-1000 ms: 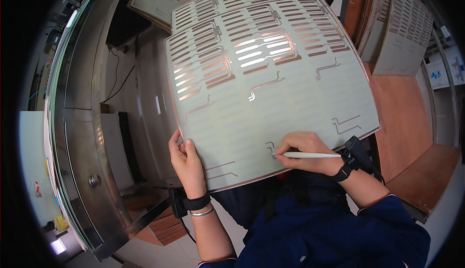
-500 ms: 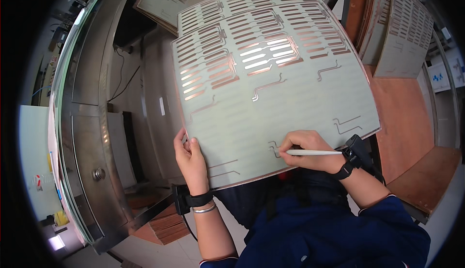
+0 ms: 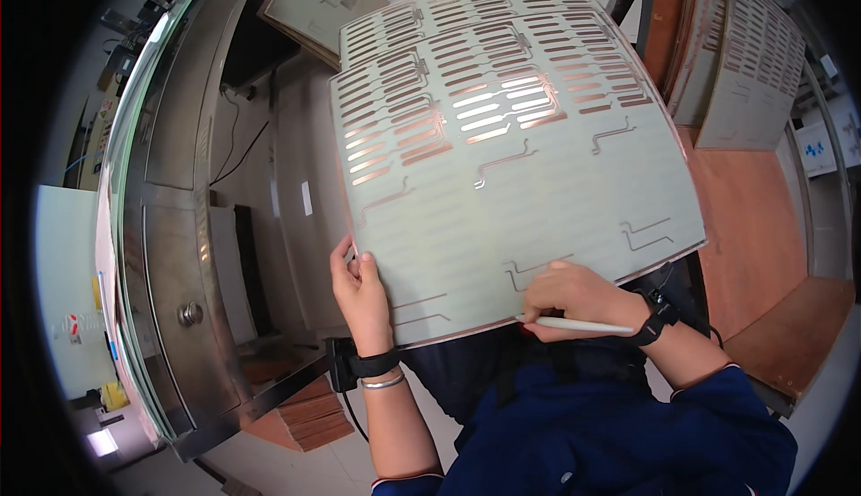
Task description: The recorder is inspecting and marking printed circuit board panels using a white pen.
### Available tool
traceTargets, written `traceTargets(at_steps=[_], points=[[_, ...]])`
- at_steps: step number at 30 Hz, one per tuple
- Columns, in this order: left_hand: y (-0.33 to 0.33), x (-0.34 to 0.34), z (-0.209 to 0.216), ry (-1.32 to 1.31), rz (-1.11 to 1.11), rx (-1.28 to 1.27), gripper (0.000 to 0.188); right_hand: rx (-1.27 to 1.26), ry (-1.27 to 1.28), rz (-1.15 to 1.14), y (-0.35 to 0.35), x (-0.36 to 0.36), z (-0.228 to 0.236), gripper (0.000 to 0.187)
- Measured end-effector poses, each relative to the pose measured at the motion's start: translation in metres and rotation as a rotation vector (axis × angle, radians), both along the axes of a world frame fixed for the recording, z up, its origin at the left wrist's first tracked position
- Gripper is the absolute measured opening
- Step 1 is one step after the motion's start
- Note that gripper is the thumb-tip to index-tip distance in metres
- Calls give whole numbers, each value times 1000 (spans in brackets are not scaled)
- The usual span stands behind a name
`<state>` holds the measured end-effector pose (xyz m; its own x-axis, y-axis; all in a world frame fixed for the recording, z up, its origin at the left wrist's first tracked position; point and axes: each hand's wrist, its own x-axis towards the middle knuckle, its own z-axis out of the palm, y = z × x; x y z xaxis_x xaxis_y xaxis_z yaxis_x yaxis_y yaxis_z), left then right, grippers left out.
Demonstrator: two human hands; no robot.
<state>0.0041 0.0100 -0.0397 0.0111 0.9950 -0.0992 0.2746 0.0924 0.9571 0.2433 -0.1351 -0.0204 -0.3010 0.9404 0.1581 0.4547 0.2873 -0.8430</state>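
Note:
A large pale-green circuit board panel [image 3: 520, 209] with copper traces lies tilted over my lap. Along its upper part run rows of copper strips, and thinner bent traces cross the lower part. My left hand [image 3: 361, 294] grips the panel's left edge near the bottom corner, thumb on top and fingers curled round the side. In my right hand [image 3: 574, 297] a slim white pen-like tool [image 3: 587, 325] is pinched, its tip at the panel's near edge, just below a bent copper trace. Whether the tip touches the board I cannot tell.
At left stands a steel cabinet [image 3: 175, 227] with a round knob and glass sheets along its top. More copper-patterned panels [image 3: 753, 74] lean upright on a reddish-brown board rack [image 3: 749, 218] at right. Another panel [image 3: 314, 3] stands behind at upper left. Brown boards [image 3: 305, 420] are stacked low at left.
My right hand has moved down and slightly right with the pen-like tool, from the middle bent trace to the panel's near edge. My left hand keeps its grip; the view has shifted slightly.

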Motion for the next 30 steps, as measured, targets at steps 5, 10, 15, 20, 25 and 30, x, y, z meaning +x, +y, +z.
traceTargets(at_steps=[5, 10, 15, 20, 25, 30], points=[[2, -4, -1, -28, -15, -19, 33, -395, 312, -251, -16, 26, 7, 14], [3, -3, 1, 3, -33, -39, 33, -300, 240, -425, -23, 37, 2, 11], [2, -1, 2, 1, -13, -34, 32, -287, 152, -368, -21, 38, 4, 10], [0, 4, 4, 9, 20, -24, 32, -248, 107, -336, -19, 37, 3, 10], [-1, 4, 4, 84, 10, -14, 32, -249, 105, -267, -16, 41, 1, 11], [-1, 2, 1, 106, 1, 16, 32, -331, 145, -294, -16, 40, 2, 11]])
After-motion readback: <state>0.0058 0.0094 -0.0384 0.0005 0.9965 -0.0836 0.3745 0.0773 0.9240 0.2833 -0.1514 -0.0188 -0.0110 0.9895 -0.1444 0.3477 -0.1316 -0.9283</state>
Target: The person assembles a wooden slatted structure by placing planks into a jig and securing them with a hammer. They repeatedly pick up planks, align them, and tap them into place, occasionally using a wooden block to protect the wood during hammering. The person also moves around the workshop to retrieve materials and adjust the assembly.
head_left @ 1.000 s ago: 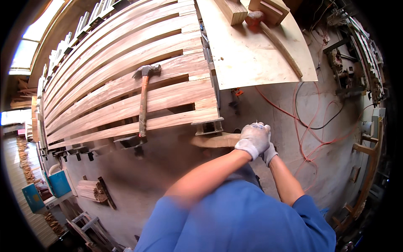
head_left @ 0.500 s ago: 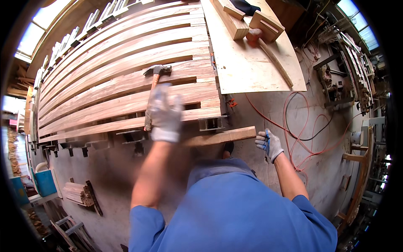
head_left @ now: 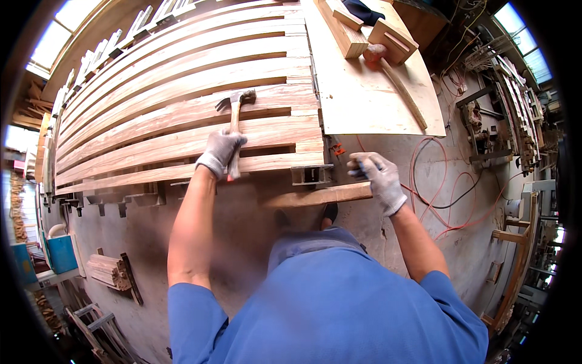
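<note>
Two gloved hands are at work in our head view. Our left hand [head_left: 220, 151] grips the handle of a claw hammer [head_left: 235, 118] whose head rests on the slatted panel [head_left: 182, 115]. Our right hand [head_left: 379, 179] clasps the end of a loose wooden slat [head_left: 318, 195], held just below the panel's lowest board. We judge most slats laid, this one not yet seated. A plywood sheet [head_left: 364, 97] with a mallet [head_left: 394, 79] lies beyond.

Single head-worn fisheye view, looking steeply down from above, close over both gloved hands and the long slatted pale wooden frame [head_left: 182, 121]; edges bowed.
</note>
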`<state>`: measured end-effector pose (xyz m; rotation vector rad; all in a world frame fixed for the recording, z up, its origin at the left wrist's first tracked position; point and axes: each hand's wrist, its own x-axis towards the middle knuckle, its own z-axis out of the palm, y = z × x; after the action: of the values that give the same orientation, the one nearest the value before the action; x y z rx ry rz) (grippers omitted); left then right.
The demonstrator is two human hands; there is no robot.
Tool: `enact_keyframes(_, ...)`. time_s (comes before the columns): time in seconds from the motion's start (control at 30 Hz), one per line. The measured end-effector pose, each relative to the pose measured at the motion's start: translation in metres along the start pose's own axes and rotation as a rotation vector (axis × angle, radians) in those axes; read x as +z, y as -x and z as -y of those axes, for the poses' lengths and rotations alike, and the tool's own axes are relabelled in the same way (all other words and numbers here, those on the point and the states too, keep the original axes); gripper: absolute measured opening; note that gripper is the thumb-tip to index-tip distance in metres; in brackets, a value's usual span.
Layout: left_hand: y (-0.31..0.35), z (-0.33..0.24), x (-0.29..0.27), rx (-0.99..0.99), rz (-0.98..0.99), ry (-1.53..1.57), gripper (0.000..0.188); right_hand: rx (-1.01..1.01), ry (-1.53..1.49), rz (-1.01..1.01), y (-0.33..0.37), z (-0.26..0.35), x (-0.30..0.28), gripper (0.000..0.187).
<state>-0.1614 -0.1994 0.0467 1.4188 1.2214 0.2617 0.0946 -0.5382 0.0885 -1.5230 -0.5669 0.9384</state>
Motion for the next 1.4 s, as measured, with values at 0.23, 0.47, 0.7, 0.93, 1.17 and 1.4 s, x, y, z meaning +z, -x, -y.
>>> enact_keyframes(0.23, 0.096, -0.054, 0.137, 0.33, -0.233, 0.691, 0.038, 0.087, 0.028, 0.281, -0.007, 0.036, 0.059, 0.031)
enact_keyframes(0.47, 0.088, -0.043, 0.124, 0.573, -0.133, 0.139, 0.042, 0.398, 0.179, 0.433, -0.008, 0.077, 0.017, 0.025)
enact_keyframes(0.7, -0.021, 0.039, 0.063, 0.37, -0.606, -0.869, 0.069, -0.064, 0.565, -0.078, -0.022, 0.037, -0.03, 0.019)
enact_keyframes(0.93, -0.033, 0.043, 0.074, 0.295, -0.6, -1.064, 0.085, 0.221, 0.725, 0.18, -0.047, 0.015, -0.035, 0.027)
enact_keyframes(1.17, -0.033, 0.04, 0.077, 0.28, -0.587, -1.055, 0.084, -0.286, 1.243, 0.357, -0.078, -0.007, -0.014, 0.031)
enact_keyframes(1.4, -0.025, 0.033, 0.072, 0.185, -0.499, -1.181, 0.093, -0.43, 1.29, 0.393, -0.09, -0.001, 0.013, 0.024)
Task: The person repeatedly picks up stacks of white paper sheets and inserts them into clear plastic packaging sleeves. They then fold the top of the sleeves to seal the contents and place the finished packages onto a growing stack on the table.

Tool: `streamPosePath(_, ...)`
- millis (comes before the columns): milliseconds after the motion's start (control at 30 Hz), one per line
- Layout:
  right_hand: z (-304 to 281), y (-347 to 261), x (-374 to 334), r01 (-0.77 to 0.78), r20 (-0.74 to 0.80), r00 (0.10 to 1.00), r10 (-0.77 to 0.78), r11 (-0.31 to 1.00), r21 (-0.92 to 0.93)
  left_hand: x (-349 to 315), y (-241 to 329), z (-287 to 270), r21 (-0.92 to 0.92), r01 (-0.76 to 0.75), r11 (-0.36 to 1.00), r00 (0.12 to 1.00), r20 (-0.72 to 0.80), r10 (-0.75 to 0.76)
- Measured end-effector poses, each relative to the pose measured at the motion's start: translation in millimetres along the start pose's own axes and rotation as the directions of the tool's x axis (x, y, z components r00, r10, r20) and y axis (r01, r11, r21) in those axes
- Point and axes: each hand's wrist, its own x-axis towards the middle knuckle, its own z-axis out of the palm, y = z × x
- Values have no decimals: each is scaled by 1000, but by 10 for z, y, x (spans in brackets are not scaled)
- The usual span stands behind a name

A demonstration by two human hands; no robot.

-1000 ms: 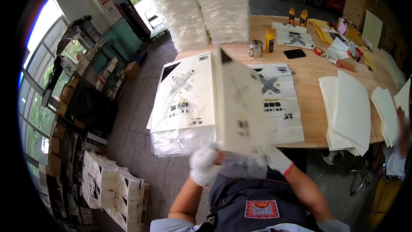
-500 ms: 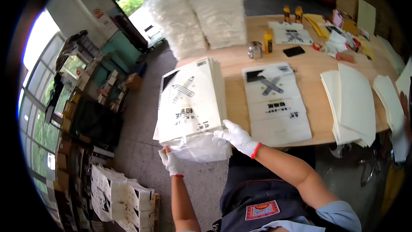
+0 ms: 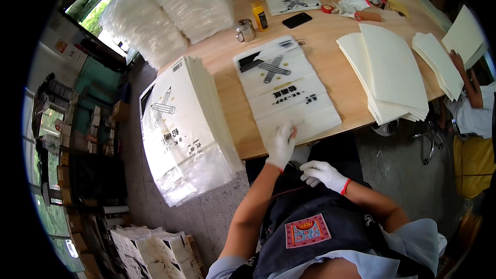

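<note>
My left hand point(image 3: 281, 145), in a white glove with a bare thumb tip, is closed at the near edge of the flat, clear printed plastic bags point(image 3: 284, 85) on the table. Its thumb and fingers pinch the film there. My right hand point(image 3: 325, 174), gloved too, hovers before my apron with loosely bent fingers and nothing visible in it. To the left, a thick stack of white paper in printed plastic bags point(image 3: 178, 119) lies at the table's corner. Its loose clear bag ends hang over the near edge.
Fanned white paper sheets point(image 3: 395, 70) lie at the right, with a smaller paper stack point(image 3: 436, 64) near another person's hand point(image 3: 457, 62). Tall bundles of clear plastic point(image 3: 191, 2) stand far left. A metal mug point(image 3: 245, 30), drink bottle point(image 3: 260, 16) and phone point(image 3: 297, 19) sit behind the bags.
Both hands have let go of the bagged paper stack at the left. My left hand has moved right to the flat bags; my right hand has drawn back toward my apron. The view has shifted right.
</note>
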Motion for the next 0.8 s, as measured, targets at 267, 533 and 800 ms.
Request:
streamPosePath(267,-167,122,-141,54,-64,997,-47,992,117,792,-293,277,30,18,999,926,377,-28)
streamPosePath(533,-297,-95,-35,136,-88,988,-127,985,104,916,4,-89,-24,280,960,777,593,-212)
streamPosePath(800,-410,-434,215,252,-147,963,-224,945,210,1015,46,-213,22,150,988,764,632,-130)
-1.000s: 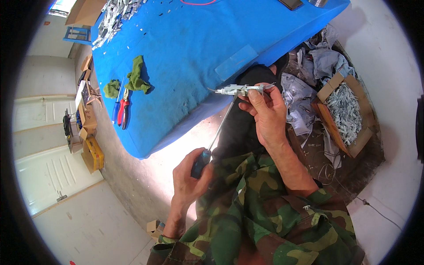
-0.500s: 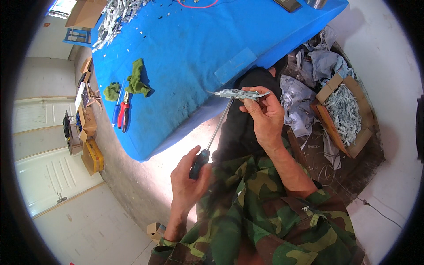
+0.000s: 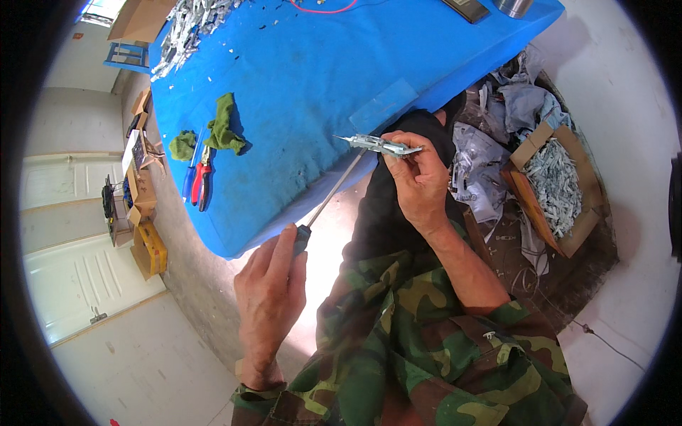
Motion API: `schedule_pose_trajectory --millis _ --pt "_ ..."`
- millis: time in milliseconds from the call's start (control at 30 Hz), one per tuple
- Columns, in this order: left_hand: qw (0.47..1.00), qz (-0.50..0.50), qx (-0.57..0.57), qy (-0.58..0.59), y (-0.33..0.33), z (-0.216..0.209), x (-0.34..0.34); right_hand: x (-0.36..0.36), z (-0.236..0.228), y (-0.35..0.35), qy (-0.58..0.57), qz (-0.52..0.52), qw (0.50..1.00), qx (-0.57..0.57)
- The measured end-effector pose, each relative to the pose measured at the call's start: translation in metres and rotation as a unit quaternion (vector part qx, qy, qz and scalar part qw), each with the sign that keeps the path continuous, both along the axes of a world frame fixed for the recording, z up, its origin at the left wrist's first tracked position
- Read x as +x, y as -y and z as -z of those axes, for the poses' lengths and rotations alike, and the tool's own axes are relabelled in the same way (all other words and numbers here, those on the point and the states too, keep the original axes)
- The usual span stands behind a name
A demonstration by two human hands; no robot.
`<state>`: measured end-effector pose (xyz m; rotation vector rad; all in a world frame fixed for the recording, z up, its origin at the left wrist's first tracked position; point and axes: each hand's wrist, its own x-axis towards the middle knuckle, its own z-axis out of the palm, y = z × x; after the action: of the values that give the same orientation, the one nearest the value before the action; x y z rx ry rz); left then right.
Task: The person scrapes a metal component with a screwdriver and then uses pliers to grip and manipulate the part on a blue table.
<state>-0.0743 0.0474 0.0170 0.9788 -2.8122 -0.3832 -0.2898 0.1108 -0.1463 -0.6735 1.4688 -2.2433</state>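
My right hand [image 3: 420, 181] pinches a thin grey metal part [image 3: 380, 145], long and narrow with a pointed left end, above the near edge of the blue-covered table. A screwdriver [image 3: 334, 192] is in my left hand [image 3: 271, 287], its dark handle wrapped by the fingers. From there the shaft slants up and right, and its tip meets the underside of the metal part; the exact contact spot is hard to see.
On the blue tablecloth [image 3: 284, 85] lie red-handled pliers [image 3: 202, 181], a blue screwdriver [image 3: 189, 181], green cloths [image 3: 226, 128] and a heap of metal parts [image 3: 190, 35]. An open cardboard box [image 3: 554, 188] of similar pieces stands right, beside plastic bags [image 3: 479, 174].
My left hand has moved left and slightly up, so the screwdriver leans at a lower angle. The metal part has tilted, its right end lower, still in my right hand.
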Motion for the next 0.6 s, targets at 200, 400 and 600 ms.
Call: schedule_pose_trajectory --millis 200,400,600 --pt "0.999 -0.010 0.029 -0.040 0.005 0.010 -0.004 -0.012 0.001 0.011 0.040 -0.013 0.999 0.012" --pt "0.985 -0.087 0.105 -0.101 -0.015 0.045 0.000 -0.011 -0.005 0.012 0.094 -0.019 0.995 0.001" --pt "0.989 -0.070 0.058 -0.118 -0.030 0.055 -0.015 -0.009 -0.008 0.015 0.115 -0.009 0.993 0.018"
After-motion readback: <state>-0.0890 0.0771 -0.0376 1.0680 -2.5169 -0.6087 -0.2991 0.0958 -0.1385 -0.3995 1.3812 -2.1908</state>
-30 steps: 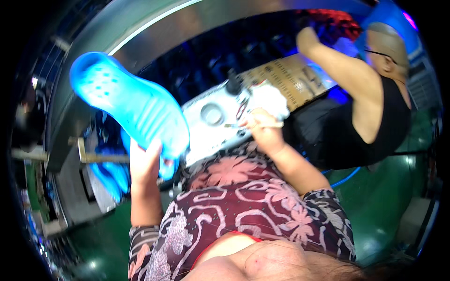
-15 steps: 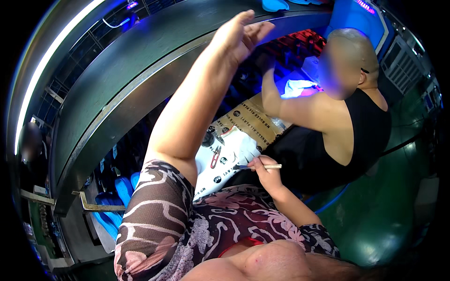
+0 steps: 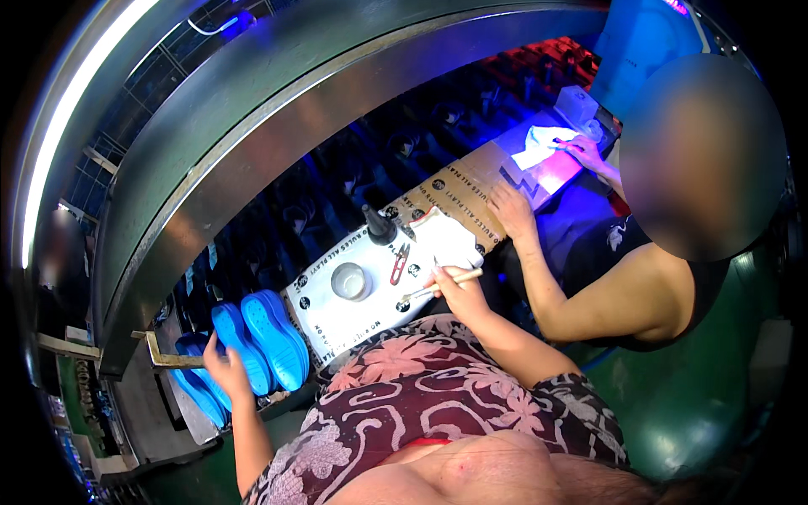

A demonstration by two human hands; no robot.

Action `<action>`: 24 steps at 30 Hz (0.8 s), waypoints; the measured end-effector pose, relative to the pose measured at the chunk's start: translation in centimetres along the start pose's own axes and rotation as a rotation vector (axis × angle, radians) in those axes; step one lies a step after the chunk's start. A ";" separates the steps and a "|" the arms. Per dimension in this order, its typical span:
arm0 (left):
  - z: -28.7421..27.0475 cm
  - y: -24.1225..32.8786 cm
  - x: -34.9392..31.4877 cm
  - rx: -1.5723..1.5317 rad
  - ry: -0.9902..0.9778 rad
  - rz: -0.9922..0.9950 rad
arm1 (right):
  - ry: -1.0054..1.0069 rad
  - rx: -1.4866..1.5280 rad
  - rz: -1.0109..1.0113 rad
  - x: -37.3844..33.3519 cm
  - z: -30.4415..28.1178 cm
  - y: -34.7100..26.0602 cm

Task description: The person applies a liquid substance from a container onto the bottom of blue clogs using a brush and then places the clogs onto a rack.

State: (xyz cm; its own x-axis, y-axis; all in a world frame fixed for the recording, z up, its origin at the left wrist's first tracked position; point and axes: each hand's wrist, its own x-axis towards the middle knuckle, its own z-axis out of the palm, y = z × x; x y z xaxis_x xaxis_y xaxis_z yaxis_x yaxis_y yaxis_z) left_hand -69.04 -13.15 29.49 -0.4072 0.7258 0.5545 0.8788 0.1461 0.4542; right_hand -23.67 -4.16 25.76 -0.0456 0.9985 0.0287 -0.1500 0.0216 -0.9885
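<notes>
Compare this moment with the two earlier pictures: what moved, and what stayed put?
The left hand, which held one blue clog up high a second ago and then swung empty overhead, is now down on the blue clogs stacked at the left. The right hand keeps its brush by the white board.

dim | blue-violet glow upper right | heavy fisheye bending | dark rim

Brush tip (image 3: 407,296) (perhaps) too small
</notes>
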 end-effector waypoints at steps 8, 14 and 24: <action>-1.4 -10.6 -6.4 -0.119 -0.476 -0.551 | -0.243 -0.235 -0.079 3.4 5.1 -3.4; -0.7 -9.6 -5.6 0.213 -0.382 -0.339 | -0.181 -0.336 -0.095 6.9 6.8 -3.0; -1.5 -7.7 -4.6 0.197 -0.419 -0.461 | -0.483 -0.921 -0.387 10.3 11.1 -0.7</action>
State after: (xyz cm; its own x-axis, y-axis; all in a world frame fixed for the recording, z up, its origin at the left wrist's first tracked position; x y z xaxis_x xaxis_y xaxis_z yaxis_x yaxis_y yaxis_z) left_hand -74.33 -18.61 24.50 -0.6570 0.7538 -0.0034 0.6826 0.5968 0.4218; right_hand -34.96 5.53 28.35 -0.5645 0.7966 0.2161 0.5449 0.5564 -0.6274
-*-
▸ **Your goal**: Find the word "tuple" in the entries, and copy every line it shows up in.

▸ **Response for this exercise**:
- at_steps: step number at 30 Hz, one per tuple
- millis: time in milliseconds from the call's start (control at 30 Hz), one per tuple

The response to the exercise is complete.